→ **Instructions to follow**: What follows is a listing to be transcribed exactly.

→ **Data extract**:
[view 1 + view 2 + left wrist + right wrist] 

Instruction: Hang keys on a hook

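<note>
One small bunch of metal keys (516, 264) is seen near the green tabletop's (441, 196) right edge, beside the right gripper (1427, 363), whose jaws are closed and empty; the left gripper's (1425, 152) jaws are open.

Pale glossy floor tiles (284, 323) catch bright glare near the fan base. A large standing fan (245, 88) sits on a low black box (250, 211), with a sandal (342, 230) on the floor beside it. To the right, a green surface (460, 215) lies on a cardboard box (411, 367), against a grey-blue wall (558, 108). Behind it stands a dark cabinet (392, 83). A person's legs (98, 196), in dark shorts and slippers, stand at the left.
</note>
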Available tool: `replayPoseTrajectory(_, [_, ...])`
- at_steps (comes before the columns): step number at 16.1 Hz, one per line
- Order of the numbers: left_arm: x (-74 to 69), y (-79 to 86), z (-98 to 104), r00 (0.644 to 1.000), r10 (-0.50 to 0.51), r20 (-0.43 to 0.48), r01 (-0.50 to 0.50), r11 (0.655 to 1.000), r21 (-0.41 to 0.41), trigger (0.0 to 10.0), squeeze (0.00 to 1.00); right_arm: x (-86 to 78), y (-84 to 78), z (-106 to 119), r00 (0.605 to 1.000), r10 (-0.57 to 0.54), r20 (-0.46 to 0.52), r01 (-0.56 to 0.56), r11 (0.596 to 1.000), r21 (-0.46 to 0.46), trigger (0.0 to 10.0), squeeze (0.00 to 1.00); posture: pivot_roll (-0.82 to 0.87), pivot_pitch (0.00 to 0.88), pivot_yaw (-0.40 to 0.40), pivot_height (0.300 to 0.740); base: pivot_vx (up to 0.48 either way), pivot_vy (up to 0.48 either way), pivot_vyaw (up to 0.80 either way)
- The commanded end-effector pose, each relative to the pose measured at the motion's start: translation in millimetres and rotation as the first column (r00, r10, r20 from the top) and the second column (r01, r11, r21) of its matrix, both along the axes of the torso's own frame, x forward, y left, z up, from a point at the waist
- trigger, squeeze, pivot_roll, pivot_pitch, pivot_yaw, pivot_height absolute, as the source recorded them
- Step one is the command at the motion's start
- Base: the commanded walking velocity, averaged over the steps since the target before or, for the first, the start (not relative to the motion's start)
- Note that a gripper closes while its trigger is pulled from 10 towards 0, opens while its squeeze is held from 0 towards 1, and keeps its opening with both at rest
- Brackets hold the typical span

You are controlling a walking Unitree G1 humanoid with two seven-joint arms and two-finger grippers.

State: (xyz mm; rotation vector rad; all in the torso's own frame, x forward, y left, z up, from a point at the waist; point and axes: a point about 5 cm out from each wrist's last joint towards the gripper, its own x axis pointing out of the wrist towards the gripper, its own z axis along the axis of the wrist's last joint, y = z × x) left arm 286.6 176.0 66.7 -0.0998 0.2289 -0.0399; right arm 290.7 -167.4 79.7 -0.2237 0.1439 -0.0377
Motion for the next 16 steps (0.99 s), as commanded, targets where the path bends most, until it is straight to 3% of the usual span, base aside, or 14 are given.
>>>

→ **Solution**:
[view 1 + view 2 + left wrist + right wrist] 

Instruction: Hang keys on a hook

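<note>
One small bunch of metal keys (516, 264) is seen near the green tabletop's (441, 196) right edge, beside the right gripper (1427, 363), whose jaws are closed and empty; the left gripper's (1425, 152) jaws are open.

Pale glossy floor tiles (284, 323) catch bright glare near the fan base. A large standing fan (245, 88) sits on a low black box (250, 211), with a sandal (342, 230) on the floor beside it. To the right, a green surface (460, 215) lies on a cardboard box (411, 367), against a grey-blue wall (558, 108). Behind it stands a dark cabinet (392, 83). A person's legs (98, 196), in dark shorts and slippers, stand at the left.
</note>
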Available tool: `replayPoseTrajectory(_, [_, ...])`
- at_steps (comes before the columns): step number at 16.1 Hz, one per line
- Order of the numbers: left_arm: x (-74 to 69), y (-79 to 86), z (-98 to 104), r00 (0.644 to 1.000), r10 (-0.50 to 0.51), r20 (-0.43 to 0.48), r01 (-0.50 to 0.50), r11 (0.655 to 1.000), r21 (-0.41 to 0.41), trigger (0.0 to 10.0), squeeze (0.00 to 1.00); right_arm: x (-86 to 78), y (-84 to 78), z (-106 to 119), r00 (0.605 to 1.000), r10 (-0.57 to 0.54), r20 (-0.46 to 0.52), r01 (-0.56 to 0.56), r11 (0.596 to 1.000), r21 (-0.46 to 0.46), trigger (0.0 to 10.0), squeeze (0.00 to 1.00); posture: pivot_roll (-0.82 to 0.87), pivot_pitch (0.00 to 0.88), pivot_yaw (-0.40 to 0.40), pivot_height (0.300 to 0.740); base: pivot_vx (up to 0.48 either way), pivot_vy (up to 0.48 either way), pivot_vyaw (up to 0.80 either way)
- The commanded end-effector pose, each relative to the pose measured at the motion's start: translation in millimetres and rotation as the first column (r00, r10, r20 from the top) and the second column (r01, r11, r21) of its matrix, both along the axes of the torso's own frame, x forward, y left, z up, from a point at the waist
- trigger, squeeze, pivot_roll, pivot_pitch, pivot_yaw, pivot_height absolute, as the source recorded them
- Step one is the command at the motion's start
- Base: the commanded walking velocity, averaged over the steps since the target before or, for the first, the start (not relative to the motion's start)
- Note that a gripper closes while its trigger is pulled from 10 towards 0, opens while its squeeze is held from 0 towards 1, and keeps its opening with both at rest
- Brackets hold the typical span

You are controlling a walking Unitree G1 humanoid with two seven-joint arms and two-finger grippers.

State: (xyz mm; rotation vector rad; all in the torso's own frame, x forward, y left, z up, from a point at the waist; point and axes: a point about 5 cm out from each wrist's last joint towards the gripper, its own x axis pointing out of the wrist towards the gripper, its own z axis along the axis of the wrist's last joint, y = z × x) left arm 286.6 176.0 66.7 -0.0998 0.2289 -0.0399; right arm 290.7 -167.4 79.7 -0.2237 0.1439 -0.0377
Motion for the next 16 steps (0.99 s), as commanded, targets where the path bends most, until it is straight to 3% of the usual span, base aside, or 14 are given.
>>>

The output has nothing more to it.